=== Task objective ===
Your task is to retype the lines from the opening of the material through the line that includes "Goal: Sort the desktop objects". Do not copy the pictures.

=== Collected data ===
★ ★ ★ ★ ★ ★ ★
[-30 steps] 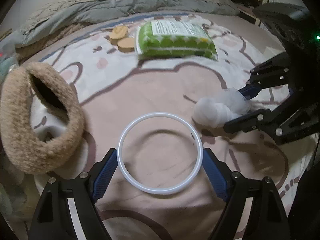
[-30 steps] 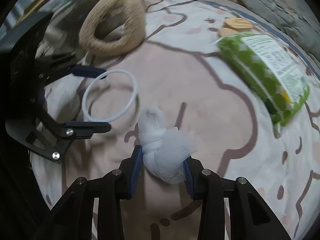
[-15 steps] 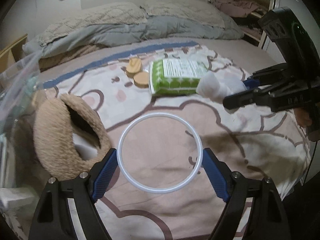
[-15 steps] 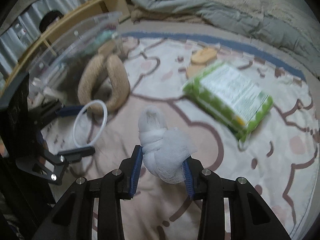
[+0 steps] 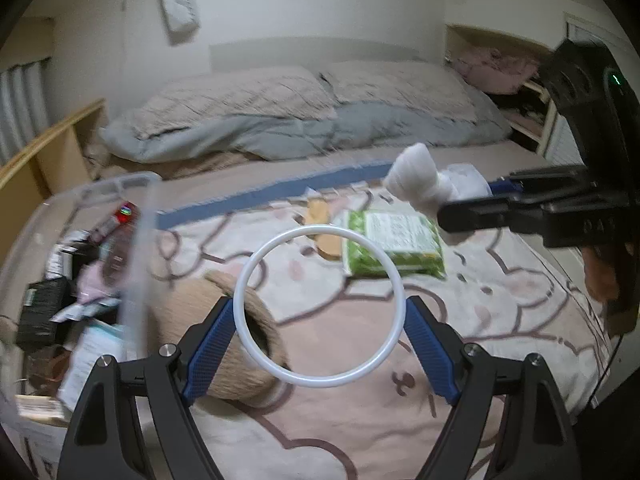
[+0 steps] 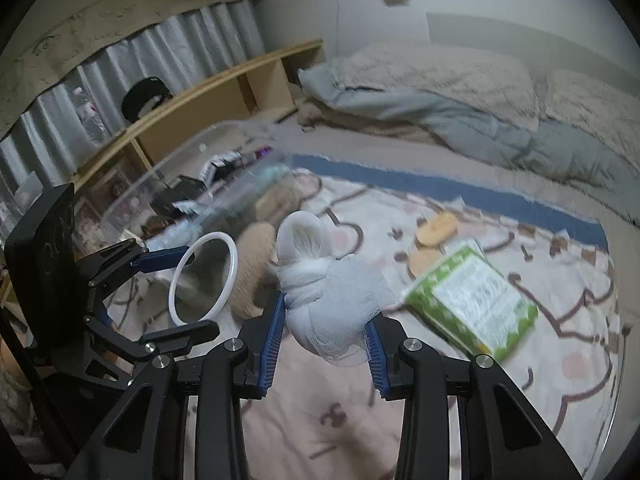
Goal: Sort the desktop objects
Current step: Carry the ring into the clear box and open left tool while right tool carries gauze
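Observation:
My left gripper [image 5: 320,316] is shut on a thin white ring [image 5: 394,304], its blue pads pressing the ring's two sides, held up above the bed. The same white ring [image 6: 232,258] shows at the left of the right wrist view. My right gripper [image 6: 326,328] is shut on a knotted white mesh bundle [image 6: 320,276], also raised in the air. That mesh bundle [image 5: 420,182] appears at the right of the left wrist view. A clear plastic bin [image 5: 136,248] with several small items stands at the left.
On the pink patterned bedspread [image 5: 360,420] lie a green snack packet [image 5: 392,244], two tan round discs [image 6: 436,228] and a fuzzy beige slipper [image 5: 240,344]. Pillows and a grey duvet [image 5: 300,128] lie behind. A wooden shelf [image 6: 224,92] runs along the left.
Both grippers have risen from the bedspread with the ring and the mesh bundle still held. The views have tipped up, and the clear bin has come into sight at the left.

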`<state>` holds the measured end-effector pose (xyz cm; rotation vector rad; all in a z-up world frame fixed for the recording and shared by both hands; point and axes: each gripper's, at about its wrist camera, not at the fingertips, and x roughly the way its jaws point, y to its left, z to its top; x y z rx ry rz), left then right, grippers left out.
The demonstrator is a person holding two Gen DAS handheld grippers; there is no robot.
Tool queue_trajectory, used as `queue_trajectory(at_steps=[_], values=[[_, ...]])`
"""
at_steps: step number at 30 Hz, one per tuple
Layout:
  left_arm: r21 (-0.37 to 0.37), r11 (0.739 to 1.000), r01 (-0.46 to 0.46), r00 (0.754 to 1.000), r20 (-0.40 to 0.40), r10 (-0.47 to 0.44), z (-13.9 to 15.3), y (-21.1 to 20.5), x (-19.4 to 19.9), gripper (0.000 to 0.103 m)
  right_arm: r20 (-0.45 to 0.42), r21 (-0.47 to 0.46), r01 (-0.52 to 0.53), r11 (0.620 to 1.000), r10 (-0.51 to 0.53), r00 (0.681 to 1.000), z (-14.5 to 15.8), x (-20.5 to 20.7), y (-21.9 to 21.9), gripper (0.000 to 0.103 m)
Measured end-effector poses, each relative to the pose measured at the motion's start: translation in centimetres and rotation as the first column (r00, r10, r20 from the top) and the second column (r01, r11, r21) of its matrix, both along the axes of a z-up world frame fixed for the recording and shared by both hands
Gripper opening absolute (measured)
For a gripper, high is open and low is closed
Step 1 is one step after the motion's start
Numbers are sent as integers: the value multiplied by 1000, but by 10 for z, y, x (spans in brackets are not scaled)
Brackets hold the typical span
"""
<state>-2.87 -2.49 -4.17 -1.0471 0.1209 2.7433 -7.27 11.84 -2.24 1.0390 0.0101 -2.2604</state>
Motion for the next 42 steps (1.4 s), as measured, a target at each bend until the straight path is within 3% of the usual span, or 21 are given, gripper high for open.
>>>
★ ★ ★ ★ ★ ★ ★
=== Solution ===
[-30 steps] 
[-30 steps] 
[-15 steps] 
[-15 steps] 
[+0 steps] 
[+0 steps] 
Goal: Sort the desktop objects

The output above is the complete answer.